Socrates the impervious to wine is constant throughout the Symposium, (214a4, 220a3 – 201e7), and one wonders if this is simply one of those heroic stereotypical attributes which have hardened the livers of hard characters from Homer to Hemingway. Alternatively, perhaps this ability to drink without getting drunk has a symbolic meaning, along the lines of Nietzsche’s suggestion that Socrates was radically unsusceptible to Dionysiac influences and ways of experiencing the world, as opposed to those of Apollo (see The Birth of Tragedy, Nietzsche WF, tr. Speirs RC, p. 69: in The Birth of Tragedy and Other Writings, Ed. Geuss R and Speirs R, Cambridge University Press, 1999). And then again, Diotima was the priestess of Apollo at Mantinea (a city in Arcadia), and although modern commentators including W. Hamilton (Penguin Books, 1951), C. J. Gill (RF, p xxviii). Paxton MRH (Tutorial Notes, 21/7/06, p.2) and Rowe (Introduction, p4, 2.5) seem compelled by tradition to assume she was probably a fictional character, I respectfully beg to entertain a different hypothesis. A photograph of a stele dedicated to her can be seen at:

http://www.losttrails.com/pages/Hproject/Mantinea/Mantinea11.html

Perhaps more convincingly, when Socrates quotes Diotima’s advanced teachings, (209e5 – 212a7) the text takes on the feel of a verbatim account. Here is a palpable disjunction from any of the previous shapes and forms of Socrates, and it enables Plato to pursue his systematic thesis into realms beyond the levels attempted in previous speeches. Her words, via Socrates, sound as if they were heard at first hand, and they read as if they were spoken by a practitioner who passionately believed in what she was saying.

What Plato is describing through the proxy of Socrates / Diotima, whatever its local cultural connotations, can be taken directly from the Greek text as a realistic description of what we know as meditation, at a level which produces feelings of meaningfulness, changes in the sensation of body-image, and disengagement from bodily concerns.

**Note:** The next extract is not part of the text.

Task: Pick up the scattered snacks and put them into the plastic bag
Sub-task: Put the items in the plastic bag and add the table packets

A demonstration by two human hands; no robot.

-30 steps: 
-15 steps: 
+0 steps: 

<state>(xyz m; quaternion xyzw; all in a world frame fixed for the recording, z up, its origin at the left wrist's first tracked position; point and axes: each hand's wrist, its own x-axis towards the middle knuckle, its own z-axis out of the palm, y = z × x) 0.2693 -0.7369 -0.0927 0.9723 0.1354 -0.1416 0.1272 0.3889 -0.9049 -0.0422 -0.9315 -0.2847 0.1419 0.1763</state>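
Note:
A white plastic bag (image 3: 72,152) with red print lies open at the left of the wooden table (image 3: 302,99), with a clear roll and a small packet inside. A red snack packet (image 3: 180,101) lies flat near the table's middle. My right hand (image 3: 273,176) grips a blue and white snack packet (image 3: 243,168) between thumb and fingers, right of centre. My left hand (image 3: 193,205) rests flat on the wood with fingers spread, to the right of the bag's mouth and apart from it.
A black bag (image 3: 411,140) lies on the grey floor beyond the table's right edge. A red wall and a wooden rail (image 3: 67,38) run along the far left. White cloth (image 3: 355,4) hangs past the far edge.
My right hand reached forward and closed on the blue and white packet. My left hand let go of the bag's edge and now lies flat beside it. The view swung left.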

The kind of methods and experiences D. is describing would be not uncommon in a reasonably advanced practitioner of meditation, and would correspond with ideas which we know were current in the Far East at the time. This idea is partly supported by Hamilton (The Symposium, Penguin Books 1951, Introduction: p. 26).

It is entirely feasible that such influences could have been communicated to the Greek-speaking world via Asia Minor. It’s a long way from “the correct way of boy-loving” (211b6); but through eros we reach compassion (211c3), and from there, detachment (“contemplation of beauty itself”: 211d3). Diotima, though, knows that the sensation of meaningfulness goes beyond philosophy, and I suspect that although he transmits the concept, Plato himself was not quite ready to plunge back into irrationality.

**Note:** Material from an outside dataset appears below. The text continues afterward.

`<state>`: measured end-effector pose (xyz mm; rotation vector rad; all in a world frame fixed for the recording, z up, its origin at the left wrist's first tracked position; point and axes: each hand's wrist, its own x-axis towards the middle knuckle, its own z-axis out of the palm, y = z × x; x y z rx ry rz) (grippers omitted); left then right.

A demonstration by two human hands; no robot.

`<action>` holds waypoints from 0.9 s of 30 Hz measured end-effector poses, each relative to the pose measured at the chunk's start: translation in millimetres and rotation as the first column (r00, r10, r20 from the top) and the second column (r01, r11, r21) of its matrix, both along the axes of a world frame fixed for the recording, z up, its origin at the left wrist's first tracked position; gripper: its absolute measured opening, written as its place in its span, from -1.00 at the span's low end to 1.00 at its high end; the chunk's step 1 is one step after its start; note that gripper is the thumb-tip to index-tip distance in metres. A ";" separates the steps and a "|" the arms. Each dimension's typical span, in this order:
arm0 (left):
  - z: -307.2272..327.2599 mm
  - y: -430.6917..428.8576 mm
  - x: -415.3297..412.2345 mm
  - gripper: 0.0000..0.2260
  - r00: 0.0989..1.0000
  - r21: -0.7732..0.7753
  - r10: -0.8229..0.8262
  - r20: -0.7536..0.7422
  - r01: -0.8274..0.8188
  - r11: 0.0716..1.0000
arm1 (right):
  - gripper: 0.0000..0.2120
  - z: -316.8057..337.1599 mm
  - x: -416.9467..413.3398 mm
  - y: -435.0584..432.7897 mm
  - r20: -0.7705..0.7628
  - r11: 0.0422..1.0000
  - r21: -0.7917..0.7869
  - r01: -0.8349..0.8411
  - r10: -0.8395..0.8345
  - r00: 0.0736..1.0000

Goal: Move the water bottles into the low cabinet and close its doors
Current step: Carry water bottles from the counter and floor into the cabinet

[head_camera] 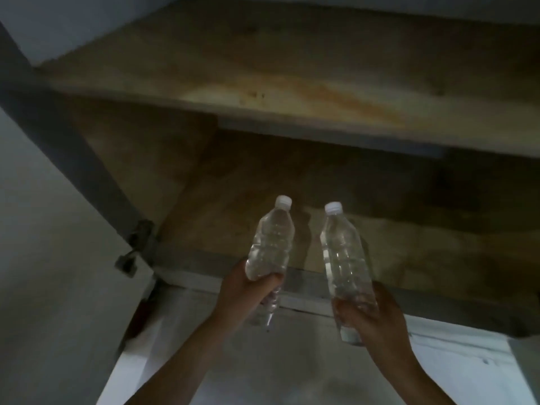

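Mid-loading: left hand [248, 290] and right hand [377, 314] curl fingers [270, 280] round bottles [271, 238] [342, 258] (one each); next, stand them beyond the fingertips in the cabinet [409, 244].

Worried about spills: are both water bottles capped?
Both shut: a white cap tops the left bottle, another the right bottle. Tightness: cannot tell.

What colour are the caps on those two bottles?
Both caps are white, on the left bottle and the right bottle; seen in the head view.

Your left hand [248, 290] grips one clear bottle [270, 244], your right hand [371, 314] another bottle [343, 258], both caps pointing into the open wooden cabinet [292, 185].
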<state>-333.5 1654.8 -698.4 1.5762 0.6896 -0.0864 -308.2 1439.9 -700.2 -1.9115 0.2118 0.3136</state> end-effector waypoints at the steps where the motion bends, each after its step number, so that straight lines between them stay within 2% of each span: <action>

After the mysterious andante, the vigorous scherzo: Alcibiades provides the closure which is both psychologically and structurally necessary at the end of the work, and in doing so provides a different insight, this time into Socrates the inspiring genius (221d3) and Socrates the impervious to seduction (219c7), money (219e2), physical discomfort (220b1) and danger (220d7). And so the work ends with Socrates, after drinking all night, “spending the day as he did any other” (223d8): perhaps the first example of a ‘fade’ in all the long history of media studies!